--- WORK INSTRUCTIONS ---
Every line below between the one holding "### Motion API" and the one holding "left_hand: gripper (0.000", inclusive, should be copied exactly, and no other line.

--- SOURCE RECORDS ---
§
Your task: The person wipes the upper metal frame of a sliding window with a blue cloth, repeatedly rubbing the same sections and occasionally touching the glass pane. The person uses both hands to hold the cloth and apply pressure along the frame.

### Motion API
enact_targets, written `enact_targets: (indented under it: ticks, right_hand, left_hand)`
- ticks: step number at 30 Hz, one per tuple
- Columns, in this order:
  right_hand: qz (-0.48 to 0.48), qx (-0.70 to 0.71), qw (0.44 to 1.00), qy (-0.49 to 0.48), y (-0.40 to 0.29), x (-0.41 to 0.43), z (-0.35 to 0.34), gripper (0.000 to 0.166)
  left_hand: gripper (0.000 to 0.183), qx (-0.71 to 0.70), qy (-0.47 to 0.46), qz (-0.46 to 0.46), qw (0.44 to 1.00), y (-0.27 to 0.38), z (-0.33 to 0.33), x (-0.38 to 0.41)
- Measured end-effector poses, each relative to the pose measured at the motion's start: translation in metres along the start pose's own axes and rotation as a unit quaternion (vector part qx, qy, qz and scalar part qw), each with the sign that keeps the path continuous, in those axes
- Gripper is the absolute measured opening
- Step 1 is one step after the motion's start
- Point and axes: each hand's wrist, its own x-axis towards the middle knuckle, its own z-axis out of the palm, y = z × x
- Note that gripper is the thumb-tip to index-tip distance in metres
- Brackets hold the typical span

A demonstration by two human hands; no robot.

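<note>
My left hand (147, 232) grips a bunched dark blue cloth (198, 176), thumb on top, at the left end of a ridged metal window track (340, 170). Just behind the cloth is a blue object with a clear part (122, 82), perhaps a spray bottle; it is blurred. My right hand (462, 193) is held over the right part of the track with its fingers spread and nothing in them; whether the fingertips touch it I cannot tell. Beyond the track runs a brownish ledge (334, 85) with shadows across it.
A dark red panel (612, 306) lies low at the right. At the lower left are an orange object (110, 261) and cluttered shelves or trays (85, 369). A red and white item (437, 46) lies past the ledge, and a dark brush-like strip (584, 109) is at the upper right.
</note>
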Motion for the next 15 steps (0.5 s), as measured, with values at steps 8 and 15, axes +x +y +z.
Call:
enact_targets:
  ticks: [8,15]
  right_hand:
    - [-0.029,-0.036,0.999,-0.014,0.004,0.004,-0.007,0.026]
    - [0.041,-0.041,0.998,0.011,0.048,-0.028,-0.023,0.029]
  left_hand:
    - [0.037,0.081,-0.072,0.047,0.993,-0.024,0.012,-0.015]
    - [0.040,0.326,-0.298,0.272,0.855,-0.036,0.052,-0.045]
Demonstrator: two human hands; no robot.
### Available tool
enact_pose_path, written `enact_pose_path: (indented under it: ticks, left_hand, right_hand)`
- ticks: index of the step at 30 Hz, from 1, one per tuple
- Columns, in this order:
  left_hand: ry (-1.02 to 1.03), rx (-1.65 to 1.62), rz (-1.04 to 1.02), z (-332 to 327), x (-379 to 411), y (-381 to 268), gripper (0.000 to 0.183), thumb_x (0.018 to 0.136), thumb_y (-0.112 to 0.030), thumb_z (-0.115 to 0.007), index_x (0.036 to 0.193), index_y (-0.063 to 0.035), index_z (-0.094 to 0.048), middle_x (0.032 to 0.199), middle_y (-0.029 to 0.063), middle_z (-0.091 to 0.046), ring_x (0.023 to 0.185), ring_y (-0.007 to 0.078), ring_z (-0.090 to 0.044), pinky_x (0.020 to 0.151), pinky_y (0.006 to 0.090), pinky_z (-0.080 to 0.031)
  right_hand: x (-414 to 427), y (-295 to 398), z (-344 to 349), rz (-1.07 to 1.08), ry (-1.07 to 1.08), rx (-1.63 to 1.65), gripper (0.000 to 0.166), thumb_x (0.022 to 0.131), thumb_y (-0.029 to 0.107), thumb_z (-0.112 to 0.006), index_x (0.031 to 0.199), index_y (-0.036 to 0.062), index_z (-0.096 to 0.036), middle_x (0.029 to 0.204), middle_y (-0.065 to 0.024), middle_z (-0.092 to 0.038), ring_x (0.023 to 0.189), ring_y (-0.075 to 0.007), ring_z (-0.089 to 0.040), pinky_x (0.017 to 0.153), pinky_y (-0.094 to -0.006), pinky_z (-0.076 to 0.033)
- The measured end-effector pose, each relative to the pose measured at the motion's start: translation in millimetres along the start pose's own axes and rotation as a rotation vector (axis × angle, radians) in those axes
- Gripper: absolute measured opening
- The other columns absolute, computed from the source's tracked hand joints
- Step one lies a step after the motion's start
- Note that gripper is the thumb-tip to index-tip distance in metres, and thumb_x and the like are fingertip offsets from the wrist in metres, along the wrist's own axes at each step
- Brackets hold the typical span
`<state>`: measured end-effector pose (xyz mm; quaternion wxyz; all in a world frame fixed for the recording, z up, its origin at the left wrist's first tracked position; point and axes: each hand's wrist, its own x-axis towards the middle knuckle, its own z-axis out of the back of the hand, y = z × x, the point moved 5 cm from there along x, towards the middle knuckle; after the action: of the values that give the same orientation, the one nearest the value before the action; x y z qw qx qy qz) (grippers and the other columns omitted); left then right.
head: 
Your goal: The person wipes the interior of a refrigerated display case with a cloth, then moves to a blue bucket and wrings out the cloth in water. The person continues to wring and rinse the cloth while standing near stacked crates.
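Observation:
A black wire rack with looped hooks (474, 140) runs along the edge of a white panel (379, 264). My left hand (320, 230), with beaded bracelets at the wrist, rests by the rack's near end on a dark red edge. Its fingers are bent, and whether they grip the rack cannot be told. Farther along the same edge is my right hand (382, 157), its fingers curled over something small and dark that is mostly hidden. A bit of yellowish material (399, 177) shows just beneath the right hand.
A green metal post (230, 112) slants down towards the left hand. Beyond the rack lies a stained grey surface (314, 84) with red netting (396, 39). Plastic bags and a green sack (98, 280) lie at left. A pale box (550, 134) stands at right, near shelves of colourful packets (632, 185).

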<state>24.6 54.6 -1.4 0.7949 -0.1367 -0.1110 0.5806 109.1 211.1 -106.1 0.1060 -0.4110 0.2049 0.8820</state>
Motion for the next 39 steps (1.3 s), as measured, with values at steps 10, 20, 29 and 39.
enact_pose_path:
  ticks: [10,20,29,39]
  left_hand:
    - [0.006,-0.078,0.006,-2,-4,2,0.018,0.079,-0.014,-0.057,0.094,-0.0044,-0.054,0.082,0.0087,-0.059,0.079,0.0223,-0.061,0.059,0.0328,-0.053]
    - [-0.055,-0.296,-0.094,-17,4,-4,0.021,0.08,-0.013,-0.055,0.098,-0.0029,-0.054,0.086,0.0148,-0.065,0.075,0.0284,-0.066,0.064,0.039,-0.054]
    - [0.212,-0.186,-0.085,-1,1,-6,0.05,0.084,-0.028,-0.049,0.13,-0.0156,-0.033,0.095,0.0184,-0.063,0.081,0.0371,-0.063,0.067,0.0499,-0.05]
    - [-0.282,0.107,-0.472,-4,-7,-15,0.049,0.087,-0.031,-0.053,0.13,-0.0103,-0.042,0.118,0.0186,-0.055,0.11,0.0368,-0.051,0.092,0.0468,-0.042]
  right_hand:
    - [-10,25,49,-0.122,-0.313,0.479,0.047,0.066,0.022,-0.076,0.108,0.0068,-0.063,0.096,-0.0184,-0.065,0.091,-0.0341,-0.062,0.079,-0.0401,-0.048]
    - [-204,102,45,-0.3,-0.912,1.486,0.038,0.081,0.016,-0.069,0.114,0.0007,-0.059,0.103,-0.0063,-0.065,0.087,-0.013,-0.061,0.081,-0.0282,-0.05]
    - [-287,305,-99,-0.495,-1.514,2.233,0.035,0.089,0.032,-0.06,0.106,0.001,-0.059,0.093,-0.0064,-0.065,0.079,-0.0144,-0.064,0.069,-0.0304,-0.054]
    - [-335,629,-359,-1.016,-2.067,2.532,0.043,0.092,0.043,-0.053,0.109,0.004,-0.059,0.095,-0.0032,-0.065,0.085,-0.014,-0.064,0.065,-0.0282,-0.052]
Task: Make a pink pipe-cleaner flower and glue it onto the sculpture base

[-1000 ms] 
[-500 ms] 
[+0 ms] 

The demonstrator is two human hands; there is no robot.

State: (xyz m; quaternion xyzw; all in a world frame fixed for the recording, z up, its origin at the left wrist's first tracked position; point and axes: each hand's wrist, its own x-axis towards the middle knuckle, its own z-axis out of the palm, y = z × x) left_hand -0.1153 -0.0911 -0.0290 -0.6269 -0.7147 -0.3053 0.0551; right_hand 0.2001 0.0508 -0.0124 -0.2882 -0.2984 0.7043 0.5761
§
--- SOLUTION ---
### Motion API
enact_targets, written `enact_targets: (indented under it: ticks, right_hand, left_hand)`
- ticks: step number at 30 Hz, one per tuple
- Columns, in this order:
  right_hand: qz (-0.48 to 0.48), qx (-0.70 to 0.71), qw (0.44 to 1.00), qy (-0.49 to 0.48), y (-0.40 to 0.29), x (-0.41 to 0.43), z (-0.35 to 0.34), gripper (0.000 to 0.166)
  left_hand: gripper (0.000 to 0.183), qx (-0.71 to 0.70), qy (-0.47 to 0.46), qz (-0.46 to 0.46), qw (0.44 to 1.00), y (-0.27 to 0.38), z (-0.33 to 0.33), x (-0.38 to 0.41)

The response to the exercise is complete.